— Ну! Ну! Им ири пер-аа! Бесут исети! Им ири пер-аа!(2)
— Ты понял, чего он орет? — лениво спросил Одиссей.
— Не-а, — покачал кудлатой башкой Эврилох. — Точно тебе говорю, это даймон Мормо. Я его всегда именно таким и представлял. Жирный, с веревками на голове, и говорит непонятное.
— Вот ты все-таки дурень, — тяжело вздохнул Одиссей. — Смотри-ка, он тоже что-то увидел.
— Хака Хасут! Хака Хасут!(3) — писец по-бабьи всплеснул руками и убежал, загребая песок сандалиями, сплетенными из тростника. Нубийцы, сверкнув белозубыми улыбками, потянулись за ним, махнув ахейцам на прощание рукой. Совсем скоро мимо них пронеслась колесница. Полуголый египтянин с важной вестью на кончике языка мчал на восток во весь опор.
Не прошло и получаса, как Одиссей понял, что значит Хака Хасут. Бирема, украшенная позолоченной бычьей головой, ткнулась в песчаный берег свои бронзовым носом, а с ее борта спрыгнул тот, кого в этой части света называли Господином моря. И этот человек, сияя широченной улыбкой, направился прямо к нему.
1 Античные авторы считали, что остров лотофагов — это остров Джерба у берегов Туниса. А лотосом из легенд они считали ягоды унобу, или зизифус, произрастающие там. Их едят в свежем и сушеном виде. В сушеном они более сладкие.
2 Ну! Ну! Им ири пер-аа! Бесут Исети! Им ири пер-аа! — Примерный перевод этой фразы звучит как: Нет! Нет! Не сметь упоминать Великий Дом! Оскверненный разбойник! Не сметь упоминать Великий Дом!
3 Хака Хасут — общее наименование, означающее «правитель чужих земель». Данное выражение имело положительную коннотацию. Оно означало союзника, которого в дипломатической переписке называли «сен», то есть «брат». Ни при каких обстоятельствах чужеземный царь, как бы велик он ни был, не мог именоваться титулом пер-аа, Великий дом. Если бы дело было в столице или другом крупном городе, ошибка Одиссея могла закончится крупным штрафом и изгнанием из Египта.
Глава 22
А он изменился, — подумал вдруг Одиссей. — Немудрено, ведь он еще молод.
Гибкая фигура царя Энея с годами становилась кряжистой, как и у всех, кто приучен биться в тяжелом доспехе. Могучие, перевитые жгутами мышц руки раскинуты, чтобы заключить царя Итаки в объятья. Смоляные волосы, охваченные золотым обручем с трезубцем, касаются плеч, а белесые шрамы, изуродовавшие его правую щеку, резко выделяются на загорелом дочерна лице. Эней облапил его и заорал.

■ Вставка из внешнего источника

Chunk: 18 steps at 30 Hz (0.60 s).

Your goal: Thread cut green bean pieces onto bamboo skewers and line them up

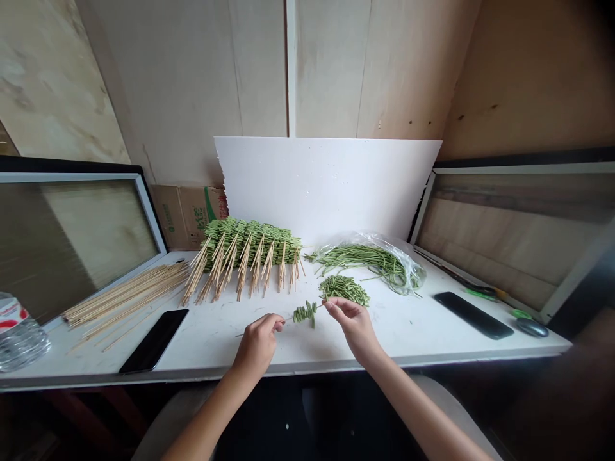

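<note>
Near the table's front, my left hand is closed around a thin bamboo skewer, whose back end sticks out to the left. Several short pieces of green bean are threaded crosswise on it, one hanging lower than the others. The fingertips of my right hand pinch together at the skewer's right end; whether a bean piece is also between them I cannot make out. Just behind that hand lies a heap of cut bean pieces.
Filled bean skewers are stacked at the back left, beside loose bare skewers. Long beans in a clear plastic bag lie at the back right. Phones, a water bottle and a computer mouse are near the sides.
</note>
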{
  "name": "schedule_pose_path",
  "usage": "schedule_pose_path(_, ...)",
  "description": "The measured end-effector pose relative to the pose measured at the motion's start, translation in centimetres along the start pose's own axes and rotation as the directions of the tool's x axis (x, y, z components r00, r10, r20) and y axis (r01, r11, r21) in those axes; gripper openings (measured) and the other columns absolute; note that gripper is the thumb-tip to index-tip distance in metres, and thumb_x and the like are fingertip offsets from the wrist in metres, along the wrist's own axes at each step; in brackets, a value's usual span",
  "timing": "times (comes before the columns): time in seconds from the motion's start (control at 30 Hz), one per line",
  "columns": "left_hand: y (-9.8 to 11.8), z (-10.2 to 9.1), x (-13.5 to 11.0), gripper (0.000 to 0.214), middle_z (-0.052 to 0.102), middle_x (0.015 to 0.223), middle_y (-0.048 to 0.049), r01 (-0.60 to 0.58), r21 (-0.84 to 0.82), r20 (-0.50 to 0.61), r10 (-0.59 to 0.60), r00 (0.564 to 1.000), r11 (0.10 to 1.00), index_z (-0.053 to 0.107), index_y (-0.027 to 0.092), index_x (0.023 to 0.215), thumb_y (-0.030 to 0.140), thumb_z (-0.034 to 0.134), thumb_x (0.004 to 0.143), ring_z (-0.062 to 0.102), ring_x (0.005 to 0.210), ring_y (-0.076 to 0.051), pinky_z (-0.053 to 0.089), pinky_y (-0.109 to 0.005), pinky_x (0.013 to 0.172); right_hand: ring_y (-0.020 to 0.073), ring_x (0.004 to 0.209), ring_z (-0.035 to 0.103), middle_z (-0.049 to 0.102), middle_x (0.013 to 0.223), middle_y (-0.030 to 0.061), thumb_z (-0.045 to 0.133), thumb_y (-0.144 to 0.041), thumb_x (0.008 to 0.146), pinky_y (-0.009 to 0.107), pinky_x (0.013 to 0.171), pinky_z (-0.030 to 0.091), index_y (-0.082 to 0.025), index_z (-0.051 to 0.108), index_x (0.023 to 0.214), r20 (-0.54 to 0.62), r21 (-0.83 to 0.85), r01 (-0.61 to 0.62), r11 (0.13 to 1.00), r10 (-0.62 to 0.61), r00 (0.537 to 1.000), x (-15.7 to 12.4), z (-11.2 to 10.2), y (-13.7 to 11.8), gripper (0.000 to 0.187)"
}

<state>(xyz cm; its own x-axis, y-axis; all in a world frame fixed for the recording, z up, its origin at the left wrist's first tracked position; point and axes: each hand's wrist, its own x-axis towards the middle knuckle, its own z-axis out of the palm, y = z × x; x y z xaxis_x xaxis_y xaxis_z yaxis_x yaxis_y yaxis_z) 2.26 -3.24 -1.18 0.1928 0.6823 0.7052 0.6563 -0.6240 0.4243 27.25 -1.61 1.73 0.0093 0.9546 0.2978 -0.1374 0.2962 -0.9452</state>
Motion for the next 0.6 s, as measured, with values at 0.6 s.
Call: schedule_pose_path(0.6, 0.5, 0.1, -0.1, 0.032, 0.075, 0.078, -0.0024, -0.031, 0.065, -0.061, 0.035, 0.998, 0.997, 0.063, 0.021, 0.085, -0.002, 0.041, 0.085, 0.078, 0.078, -0.018, 0.058, -0.024, 0.065, 0.0267, 0.096, 0.068, 0.077, 0.095, 0.0072, 0.083, -0.052, 0.077, 0.037, 0.090, 0.051, -0.021, 0.076, 0.080, -0.062, -0.018, -0.045, 0.999, 0.044, 0.997, -1.4, 2.0, 0.2, 0.031)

— Одиссей! Дружище! Мы тебя уже с собаками ищем! Ты куда пропал?
— Да не пропал я, — непонимающе посмотрел на него Одиссей. — Сидел у себя в Кадисе всю зиму. Вот, олово к тебе в Энгоми везу.
— Египтяне его видели? — напрягся Эней.
— Нет, — покачал головой Одиссей. — Один полез было на борт, но мы его не пустили. Он бормотал что-то, да мы не поняли ни слова.
— Слава богам, — с облегчением выдохнул Эней. — Этот писец решил немножко себе скроить. У них тут порта еще нет, и брать пошлины они не могут. Если бы тут уже порт работал, он бы всю стражу позвал. Общипали бы тебя, как утку. Да и вымогать подарки египетские писцы мастера.
— Я ему кишки выпущу, а не подарки, — набычился Одиссей.
— И получишь целую кучу неприятностей, — мягко толкнул его Эней в сторону корабля. — Уходи в Энгоми. Набирай воду и сразу уходи. В моем порту у тебя никто ничего вымогать не будет. Не суйся в египетские порты, и в протоки Нила не суйся тоже. Утопят. А если египтяне увидят груз олова, ты можешь отсюда вообще не уйти. Тебя заставят его продать, и по той цене, что тебе назовут. С ними сложно вести дела. Иди на Кипр и жди меня. Я тут ненадолго.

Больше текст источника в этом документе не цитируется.